:: Exercise directions ::
With the exception of the pictures, write out the data below precisely.

:: Data shown ::

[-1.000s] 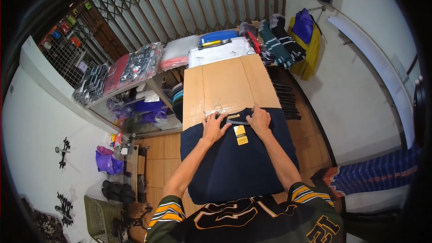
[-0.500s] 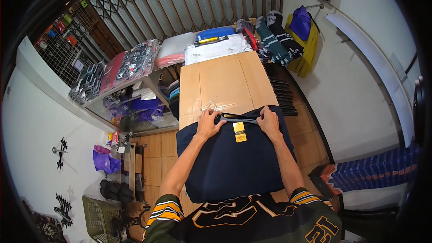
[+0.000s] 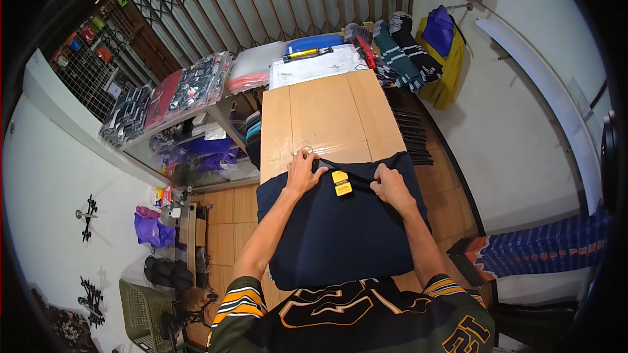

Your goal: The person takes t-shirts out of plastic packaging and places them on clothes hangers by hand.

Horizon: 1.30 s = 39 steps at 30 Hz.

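Note:
A dark navy garment [image 3: 343, 235] lies spread over the near part of the cardboard-topped table. A yellow hang tag [image 3: 341, 183] rests on it just below the opening in its far edge. My left hand [image 3: 302, 171] grips that edge on the left, fingers closed on the cloth. Beside those fingertips the clear hook of a hanger [image 3: 305, 146] shows; the rest of it is hidden. On the right, my right hand [image 3: 390, 186] is closed on the garment near the same edge, its fingertips partly hidden.
Beyond the bare cardboard [image 3: 320, 114] lie white sheets [image 3: 314, 68] and a yellow-and-black tool [image 3: 307, 54]. Bagged clothes [image 3: 199, 82] top a glass case at left. Socks [image 3: 399, 55] are heaped at the far right corner. Black hangers [image 3: 412, 134] line the table's right side.
The garment's far edge has folded over, so the grey inner band is mostly covered. The tag has shifted slightly up and left. My right hand has come a little lower.

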Tool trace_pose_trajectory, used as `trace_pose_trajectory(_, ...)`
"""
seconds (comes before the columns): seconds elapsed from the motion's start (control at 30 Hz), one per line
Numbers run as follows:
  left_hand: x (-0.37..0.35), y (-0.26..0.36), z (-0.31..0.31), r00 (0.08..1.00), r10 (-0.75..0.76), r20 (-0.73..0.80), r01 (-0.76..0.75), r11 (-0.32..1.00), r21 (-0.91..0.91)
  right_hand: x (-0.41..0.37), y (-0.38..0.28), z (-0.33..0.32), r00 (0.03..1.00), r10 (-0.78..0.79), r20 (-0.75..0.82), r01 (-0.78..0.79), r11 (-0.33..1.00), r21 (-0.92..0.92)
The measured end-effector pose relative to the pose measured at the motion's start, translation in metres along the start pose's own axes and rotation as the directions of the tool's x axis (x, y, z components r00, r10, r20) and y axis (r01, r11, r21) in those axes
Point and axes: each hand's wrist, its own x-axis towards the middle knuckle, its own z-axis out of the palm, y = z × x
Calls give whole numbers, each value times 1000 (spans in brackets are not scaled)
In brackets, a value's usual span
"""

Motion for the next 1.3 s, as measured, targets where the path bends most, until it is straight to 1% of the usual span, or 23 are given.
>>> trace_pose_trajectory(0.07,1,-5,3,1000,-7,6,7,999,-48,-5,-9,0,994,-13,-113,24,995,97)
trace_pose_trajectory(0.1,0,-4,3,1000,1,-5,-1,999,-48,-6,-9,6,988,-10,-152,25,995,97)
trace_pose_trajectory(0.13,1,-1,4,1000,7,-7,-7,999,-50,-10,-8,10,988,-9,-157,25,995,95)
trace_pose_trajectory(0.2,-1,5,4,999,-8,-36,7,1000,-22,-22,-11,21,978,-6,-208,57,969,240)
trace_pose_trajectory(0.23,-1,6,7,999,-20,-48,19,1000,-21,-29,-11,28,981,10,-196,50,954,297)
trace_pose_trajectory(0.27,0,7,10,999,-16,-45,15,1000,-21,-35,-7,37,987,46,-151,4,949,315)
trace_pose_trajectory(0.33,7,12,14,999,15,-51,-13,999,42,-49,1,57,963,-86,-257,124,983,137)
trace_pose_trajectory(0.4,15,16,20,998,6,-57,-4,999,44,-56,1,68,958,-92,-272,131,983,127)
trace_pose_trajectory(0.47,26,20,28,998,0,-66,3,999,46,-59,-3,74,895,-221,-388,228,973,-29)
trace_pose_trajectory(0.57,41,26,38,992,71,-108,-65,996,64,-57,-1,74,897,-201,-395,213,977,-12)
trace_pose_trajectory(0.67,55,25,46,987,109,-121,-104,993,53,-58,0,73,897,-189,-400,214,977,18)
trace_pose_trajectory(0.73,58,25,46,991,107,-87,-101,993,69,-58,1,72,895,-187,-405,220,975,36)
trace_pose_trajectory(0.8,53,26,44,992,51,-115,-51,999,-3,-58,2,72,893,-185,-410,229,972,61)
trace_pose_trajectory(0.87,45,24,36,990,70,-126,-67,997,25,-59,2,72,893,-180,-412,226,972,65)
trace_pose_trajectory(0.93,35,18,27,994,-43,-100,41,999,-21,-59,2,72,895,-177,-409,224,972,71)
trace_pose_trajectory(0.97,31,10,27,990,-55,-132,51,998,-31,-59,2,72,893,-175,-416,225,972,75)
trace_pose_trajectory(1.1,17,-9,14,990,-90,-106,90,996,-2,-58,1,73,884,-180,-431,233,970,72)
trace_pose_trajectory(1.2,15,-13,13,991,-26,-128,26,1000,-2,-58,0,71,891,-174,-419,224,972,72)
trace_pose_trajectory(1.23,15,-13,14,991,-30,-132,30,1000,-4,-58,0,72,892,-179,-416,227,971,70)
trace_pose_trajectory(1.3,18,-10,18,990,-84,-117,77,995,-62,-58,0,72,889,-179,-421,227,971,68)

:: Task output ::
[-1.000s] 
[-0.500s] 
[+0.000s] 

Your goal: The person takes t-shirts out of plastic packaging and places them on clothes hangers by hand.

Horizon: 1.30 s = 39 steps at 30 Hz.

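Note:
A dark navy garment [image 3: 343, 235] lies spread over the near part of the cardboard-topped table. A yellow hang tag [image 3: 341, 183] rests on it just below the opening in its far edge. My left hand [image 3: 302, 171] grips that edge on the left, fingers closed on the cloth. Beside those fingertips the clear hook of a hanger [image 3: 305, 146] shows; the rest of it is hidden. On the right, my right hand [image 3: 390, 186] is closed on the garment near the same edge, its fingertips partly hidden.
Beyond the bare cardboard [image 3: 320, 114] lie white sheets [image 3: 314, 68] and a yellow-and-black tool [image 3: 307, 54]. Bagged clothes [image 3: 199, 82] top a glass case at left. Socks [image 3: 399, 55] are heaped at the far right corner. Black hangers [image 3: 412, 134] line the table's right side.
The garment's far edge has folded over, so the grey inner band is mostly covered. The tag has shifted slightly up and left. My right hand has come a little lower.
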
Tool trace_pose_trajectory, used as `trace_pose_trajectory(_, ...)`
"""
seconds (comes before the columns): seconds elapsed from the motion's start (control at 30 Hz), one per line
Numbers run as follows:
  left_hand: x (-0.37..0.35), y (-0.26..0.36), z (-0.31..0.31), r00 (0.08..1.00), r10 (-0.75..0.76), r20 (-0.73..0.80), r01 (-0.76..0.75), r11 (-0.32..1.00), r21 (-0.91..0.91)
  right_hand: x (-0.41..0.37), y (-0.38..0.28), z (-0.33..0.32), r00 (0.03..1.00), r10 (-0.78..0.79), r20 (-0.75..0.82), r01 (-0.78..0.79), r11 (-0.33..1.00), r21 (-0.92..0.92)
The measured end-effector pose relative to the pose measured at the motion's start, translation in metres along the start pose's own axes and rotation as the directions of the tool's x axis (x, y, z components r00, r10, r20) and y axis (r01, r11, r21) in those axes
Point and axes: each hand's wrist, its own x-axis towards the middle knuckle, its own z-axis out of the palm, y = z × x
Calls give whole numbers, each value times 1000 (spans in brackets are not scaled)
In brackets, a value's usual span
"""

Motion for the next 1.3 s, as measured, targets where the path bends most, until it is straight to 1% of the usual span, or 23 are given.
>>> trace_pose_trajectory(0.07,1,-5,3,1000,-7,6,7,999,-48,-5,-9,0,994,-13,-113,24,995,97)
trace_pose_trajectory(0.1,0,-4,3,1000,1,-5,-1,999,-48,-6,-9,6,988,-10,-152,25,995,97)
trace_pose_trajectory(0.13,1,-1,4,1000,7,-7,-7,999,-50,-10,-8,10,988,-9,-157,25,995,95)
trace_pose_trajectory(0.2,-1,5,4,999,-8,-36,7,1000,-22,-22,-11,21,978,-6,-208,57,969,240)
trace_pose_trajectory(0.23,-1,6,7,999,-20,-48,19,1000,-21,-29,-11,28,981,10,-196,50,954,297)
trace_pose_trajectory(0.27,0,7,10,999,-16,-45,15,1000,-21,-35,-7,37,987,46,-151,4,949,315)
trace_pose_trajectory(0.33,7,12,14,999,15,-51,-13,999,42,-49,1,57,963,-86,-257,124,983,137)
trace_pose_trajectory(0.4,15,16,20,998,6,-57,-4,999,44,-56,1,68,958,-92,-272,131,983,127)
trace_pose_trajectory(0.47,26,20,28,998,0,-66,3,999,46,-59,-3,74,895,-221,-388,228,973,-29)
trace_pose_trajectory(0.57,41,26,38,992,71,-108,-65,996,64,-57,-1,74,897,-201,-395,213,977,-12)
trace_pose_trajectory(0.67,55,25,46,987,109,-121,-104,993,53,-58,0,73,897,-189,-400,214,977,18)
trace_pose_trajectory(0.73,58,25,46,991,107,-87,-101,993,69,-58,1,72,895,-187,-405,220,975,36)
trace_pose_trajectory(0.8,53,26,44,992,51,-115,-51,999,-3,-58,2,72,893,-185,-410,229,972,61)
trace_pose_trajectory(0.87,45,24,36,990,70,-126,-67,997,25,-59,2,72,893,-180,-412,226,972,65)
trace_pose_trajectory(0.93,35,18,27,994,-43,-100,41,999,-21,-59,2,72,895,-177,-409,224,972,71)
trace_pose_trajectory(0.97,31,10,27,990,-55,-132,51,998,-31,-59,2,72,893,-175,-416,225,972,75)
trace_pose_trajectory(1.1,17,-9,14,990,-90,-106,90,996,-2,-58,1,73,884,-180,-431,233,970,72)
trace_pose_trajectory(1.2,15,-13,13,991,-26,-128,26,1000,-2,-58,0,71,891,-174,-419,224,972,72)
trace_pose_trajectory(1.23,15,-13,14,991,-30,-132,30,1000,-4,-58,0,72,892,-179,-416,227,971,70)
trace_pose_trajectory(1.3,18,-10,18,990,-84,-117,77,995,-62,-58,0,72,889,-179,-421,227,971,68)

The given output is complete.